As a result of the above definition, if two elliptic curves share a common defining polynomial but have different distinguished base points, they are different elliptic curves (with different group structure).

So, given a smooth projective cubic and two different rational points on it, One can define two different elliptic curves with each of the two rational point act as the distinguished base point and identity element.


My question is: what is the relationship between these two elliptic curves?

Taking the projective curve $x^3-y^2z+2z^3=0$ as an example. It already looks like a Weierstrass form and one can easily take "the obvious choice" $(0:1:0)$ as the base point, which results in a "usual" elliptic curve with Weierstrass form $y^2=x^3+2$.

On the other hand, there is another rational point $(-1:1:1)$ on the said curve. What happens if one chooses that point instead as the base point?
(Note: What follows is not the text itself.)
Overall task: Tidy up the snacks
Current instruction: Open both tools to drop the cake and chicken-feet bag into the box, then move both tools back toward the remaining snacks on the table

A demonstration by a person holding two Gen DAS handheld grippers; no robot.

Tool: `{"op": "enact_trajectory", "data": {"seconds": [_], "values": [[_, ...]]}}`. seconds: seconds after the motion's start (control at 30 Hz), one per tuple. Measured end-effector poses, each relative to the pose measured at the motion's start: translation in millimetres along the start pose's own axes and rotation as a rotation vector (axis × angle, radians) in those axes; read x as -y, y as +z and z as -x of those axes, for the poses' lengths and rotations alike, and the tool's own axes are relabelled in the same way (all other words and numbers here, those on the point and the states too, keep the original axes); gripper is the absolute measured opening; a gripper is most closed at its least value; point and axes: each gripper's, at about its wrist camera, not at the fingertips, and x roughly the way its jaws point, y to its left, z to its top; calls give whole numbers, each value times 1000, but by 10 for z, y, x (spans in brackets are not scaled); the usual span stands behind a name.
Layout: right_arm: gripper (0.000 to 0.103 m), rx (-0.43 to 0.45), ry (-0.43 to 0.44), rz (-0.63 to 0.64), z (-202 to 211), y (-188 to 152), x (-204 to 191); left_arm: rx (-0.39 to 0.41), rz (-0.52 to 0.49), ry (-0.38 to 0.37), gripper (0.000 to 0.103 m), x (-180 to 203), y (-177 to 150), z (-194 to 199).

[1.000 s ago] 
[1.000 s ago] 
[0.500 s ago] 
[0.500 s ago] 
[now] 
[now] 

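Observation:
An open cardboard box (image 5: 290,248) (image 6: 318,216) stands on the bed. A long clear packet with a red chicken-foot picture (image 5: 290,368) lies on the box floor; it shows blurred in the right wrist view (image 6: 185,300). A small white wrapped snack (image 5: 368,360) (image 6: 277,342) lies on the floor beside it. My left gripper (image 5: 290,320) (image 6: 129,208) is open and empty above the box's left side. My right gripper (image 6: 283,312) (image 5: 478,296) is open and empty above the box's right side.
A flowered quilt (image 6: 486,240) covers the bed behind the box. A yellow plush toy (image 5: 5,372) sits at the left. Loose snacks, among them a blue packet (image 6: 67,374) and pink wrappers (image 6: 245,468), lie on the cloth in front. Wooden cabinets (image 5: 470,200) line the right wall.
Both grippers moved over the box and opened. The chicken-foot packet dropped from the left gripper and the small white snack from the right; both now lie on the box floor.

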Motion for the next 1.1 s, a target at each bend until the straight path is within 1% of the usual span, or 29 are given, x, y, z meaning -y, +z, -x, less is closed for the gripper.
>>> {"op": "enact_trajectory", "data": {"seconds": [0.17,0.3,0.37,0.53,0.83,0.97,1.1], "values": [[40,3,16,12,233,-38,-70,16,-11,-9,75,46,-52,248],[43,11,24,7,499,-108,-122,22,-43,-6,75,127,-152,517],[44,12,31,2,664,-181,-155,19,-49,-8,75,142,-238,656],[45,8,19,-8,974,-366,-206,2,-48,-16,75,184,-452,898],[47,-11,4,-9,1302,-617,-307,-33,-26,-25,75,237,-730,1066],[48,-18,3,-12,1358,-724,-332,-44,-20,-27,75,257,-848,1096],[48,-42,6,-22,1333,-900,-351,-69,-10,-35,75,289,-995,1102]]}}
  1. If one wants to bring the said genus 1 projective curve $x^3-y^2z+2z^3=0$ with an "unusual" base point $(-1:1:1)$ into a Weierstrass form (i.e., maps the said curve birationally to $y^2+a_1xy+a_3y=x^3+a_2x^2+a_4x+a_6$ and sends the chosen base point to the point at infinity), what will the result (and the map) look like?
  2. It seems, from both complex analytics and divisor algebra argument, that there should be an isomorphism between the "usual" elliptic curve and the "base-changed" one. What will such an isomorphism look like? Is it possible to write it down explicitly?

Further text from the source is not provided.